“The family now has closure.”
This is a classic “cant” saying: a “stock phrase temporarily in fashion” as the Oxford Dictionary tells us. Yet, despite its banality, the saying exposes what passes for contemporary moral thinking. And it gives us a way of talking about the unpopular opinion that there is a God who will judge the world.
For when do we hear it mainly? As a media declaration at the end of a trial, often a murder trial, where the criminal has received his reward and there is satisfaction all round.
Well, more or less satisfaction. When the family is interviewed, the inconvenient fact of the irreversible death of a beloved person is often referred to and the inability of the family to find real “closure” is laid bare for all to see. But something has to be said to round off the story, and so “the family now has closure” is intoned.
And “intoned” is not a bad description. There is another element to the dictionary definition here: Cant involves, “language implying … goodness or piety which does not exist.” The gravity and self-satisfaction in the voices of those who use the phrase are also notable. Justice has been done.
But that is what makes the phrase really interesting. For what is justice and where does such a notion, even when dressed up in the word “closure,” come from? In fact, the word closure itself used in this way is fascinating.
Feeling Better vs Retribution
I am presuming that the word has been popularised because we don’t want to say “justice has been done.” And yet it expresses an important part of justice: namely that justice requires an eye for an eye and a tooth for a tooth. There has to be an element of equivalence in justice – else there is no justice, no closure.
If the word justice is no longer to be used, though, there is a reason. After all, in a world of moral relativism, there is no objective right and wrong and no guilt. We cannot say that justice has been done. But if we talk of closure, this suggests the emotions of the family have been attended to – they feel better now that they have closure. But, unavoidably, the idea of justice has been smuggled in. Their emotions are tied to a reality – in this case, punishment intended to express some sort of retribution. We long for justice.
I am pointing this out as a way of saying even in our world, the inner self cannot help bearing witness to the truth. It is very hard to be a secularist; you are talking and living against the grain of reality. Words like closure seem to avoid a problem but instead, their very peculiarity bears witness to your inner conviction that there are such things as right and wrong, justice and injustice, fault and forgiveness.
I am arguing that common language and expressions point beyond themselves to a reality of God-given standards to which we are accountable. It is, perhaps, an easier path to examine the phrase “it’s not fair,” a short sentence readily found even on the lips of two-year-olds.
When the parent gives a larger helping to one child, the eagle eyes of aggrieved justice notice at once and the cry goes up:
“It’s not fair!”
This demand for justice and equal treatment can only be met by instant redress, or by a relevant explanation as to why the other child is favoured. It would be sufficient to say, “but I gave you your chocolate five minutes ago when Jack was not here,” for example. Then, the infant might still complain, but even a two-year-old knows when the case is lost.

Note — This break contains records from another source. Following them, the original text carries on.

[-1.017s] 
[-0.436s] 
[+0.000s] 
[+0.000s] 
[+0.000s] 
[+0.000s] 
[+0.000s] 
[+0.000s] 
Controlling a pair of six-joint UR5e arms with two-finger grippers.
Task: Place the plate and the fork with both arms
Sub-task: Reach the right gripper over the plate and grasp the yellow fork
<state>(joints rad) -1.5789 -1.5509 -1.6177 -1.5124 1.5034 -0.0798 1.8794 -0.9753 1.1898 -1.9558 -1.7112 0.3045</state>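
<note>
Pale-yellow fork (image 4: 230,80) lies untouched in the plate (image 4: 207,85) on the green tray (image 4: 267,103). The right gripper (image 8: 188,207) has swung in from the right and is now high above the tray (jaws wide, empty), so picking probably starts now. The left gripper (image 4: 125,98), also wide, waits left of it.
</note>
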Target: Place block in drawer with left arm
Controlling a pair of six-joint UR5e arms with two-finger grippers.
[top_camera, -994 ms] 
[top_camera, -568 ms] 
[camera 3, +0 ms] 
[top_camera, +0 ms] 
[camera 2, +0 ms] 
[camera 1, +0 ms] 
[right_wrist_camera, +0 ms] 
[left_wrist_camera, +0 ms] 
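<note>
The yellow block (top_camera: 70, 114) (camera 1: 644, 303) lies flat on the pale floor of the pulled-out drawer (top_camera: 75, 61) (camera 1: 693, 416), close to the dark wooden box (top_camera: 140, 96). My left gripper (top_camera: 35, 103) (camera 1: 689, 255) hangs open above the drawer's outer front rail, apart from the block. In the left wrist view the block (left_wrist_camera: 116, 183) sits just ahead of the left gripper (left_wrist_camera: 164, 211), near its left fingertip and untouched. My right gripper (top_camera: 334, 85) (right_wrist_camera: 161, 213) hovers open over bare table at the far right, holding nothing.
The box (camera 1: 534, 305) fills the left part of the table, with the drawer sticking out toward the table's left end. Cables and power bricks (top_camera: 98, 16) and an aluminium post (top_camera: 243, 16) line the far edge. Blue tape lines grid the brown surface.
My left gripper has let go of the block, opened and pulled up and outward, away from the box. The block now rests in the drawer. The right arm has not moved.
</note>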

Yet what we cannot easily say is this: “in my world, where right and wrong accords with my own opinion, I wish to favour Jack – and I do.” For even parents have to submit to a higher law, and children can appeal to that law over their (parents’) heads. But whose law is that? Where does it come from? Why do we acquiesce to it?
A Judge-Shaped Gap
I do not doubt that there are different answers to these questions. But the questions need to be discussed, and the Christian answer given. We would want to say that it is the absence of a concept of divine justice which forces people to say something as anodyne as “the family has achieved closure.” And yet, paradoxically, the phrase itself is pointing to the gap where divine justice stands, a gap where one day all fairness will be done.
Perhaps the day will come when the TV reporter will say, “Human justice has been done; divine justice will be done; may the family find some closure in that.”
In the meantime, as Bible people, we can point to the gap and the only thing that can fill it: “You want justice? Have no fear, one day perfect justice will be done and all will be put to rights.”
But then perhaps it is precisely the fear of that which makes us think that closure is possible in this life.